DOP013. Pre-treatment differential microRNA expression profile in ulcerative colitis patients according to their response to corticosteroids
J.E. Naves1, J. Mañe1, V. Loren1, M. Mañosa1, I. Moret2, A. García-Jaraquemada1, G. Bastida2, E. Cabré1, B. Beltrán2, E. Domènech1, 1Hospital Universitari Germans Trias i Pujol, Gastroenterology, Badalona, Spain, 2Hospital Universitari I Politècnic La Fe, Valencia, Gastroenterology, Valencia, Spain
Corticosteroids (CS) remain the first-line treatment for moderate-to-severe active ulcerative colitis (UC). However, up to 40% of patients do not have an adequate response, an event that to date, cannot be predicted yet. MicroRNA (miRNA) are small non-coding RNA fragments that modulate gene expression at posttranscriptional level, thus playing a critical role in many biological processes. Little is known about the influence of miRNA in the response to CS in UC. The objetive of our study was to compare the miRNA profile in rectal mucosa of patients with active UC responding and non-responding to CS.

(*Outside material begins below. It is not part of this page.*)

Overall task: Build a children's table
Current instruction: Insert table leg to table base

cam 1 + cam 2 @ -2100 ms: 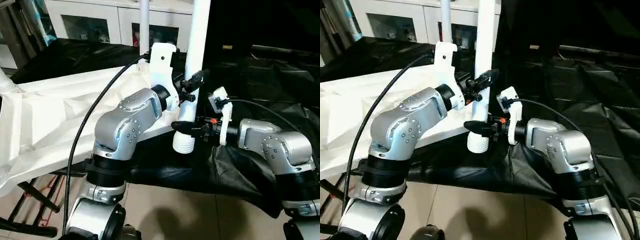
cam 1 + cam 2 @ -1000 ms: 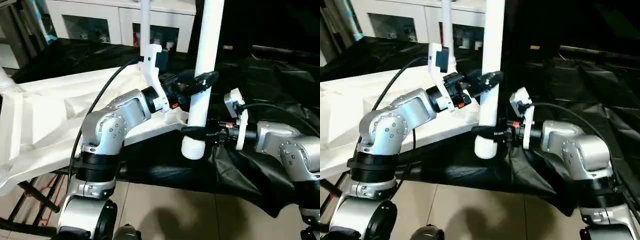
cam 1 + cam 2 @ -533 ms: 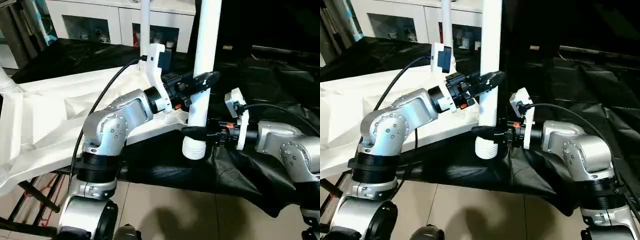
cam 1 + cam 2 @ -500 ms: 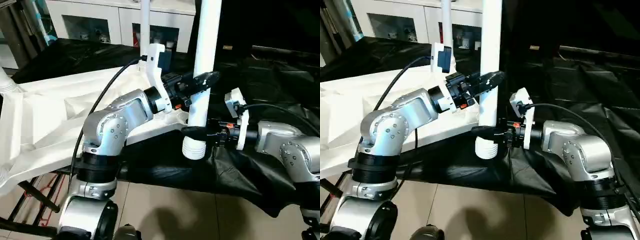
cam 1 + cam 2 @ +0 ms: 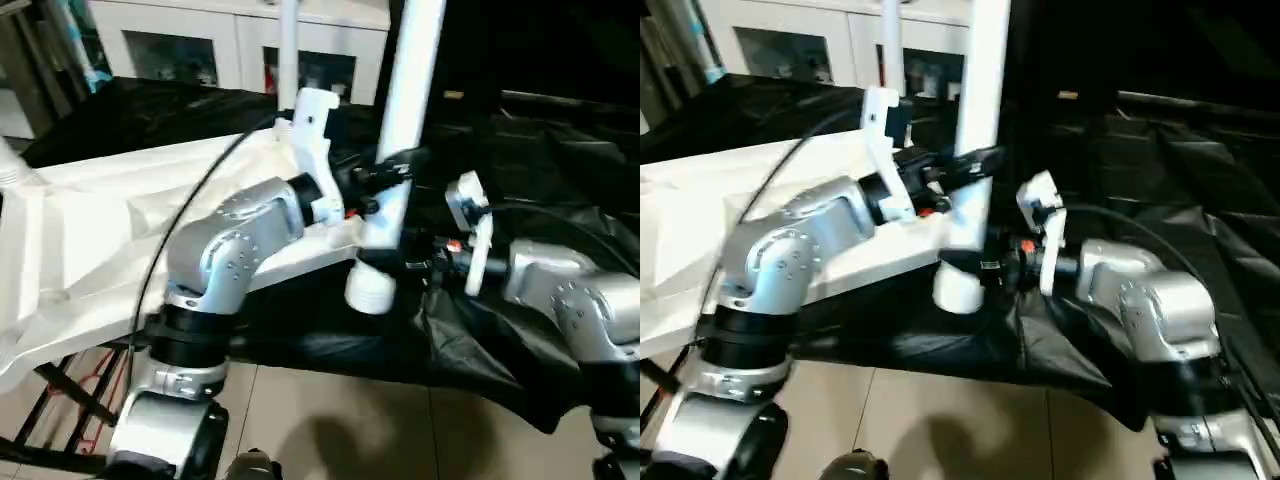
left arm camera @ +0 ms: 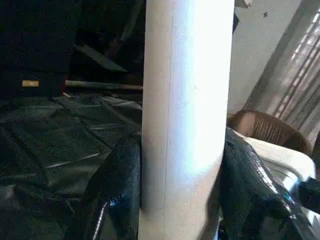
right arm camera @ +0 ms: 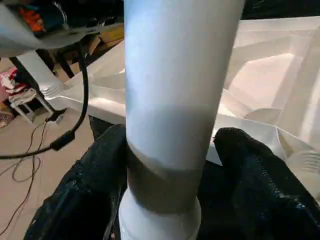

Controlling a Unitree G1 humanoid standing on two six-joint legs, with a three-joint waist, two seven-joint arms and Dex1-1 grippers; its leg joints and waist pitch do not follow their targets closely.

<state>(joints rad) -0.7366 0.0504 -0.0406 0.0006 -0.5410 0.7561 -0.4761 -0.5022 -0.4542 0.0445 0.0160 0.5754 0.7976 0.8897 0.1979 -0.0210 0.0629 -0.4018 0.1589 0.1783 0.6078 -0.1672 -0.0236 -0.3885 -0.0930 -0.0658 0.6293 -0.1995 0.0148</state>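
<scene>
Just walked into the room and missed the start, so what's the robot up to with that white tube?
The robot is putting a children's table together. Both grippers are at one upright white leg: the left gripper has its fingers against both sides of the tube, and the right gripper sits lower, near the ribbed end. That end hangs by the corner of the upturned white tabletop, not yet seated. Another leg already stands upright farther back.

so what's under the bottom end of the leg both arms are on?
The leg stands upright, its ribbed lower end in the air beside the table top's near corner. Below it lies black sheeting. What the sheeting covers is hidden.
</scene>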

Rectal biopsies were obtained from consecutive UC patients before starting CS therapy for a moderate-to-severe flare. Patients were grouped according to clinical response (non-responder = moderate or severe activity according to Montreal's classification at day 7 or need for rescue therapy before day 7; responder = Less than moderate activity without need for rescue therapy at day 7). miRNA were identified by means of a sequencing method (TruSeq® SmallRNA kit from Illumina) on those fresh-frozen rectal biopsies that reached a RNA Integrity Number (RIN) ≥8. Comparison of miRNA profile between groups was carried out on the miRanalyzer D.E. tool through DESeq package. Those miRNA with a fold change ≥1.5 and adjusted p-value ≤0.05 were further studied. Potential targets of selected miRNA were checked in “Target Human Scan database” (www.targetscan.org), and their impact on biological activity was searched in “GeneCodis database” (http://genecodis.cnb.csic.es).
15 out of 24 tissue samples (8 responders and 7 non-responders) reached a RIN value ≥8 allowing miRNA sequencing. We found more than 1,300 known miRNA and about 70 new miRNA. Responders to CS had an up-regulated expression of has-miR-5701 and has-miR-625–3p, and down-regulated expression of has-miR-1246 and has-miR-1291 as compared to non-responders. Bioanalysis using miRNA targets database showed up to 2,000 potential targets for the aforementioned miRNA, most of them involved in MAPK signalling pathways, cytoskeleton organization pathway, and cell differentiation endocytosis and autophagy mechanisms.
Patients with active UC not responding to CS show a differential mucosal miRNA expression profile before starting therapy. These findings suggest that regulation of gene expression by miRNA might play a role in the response to treatment in UC patients.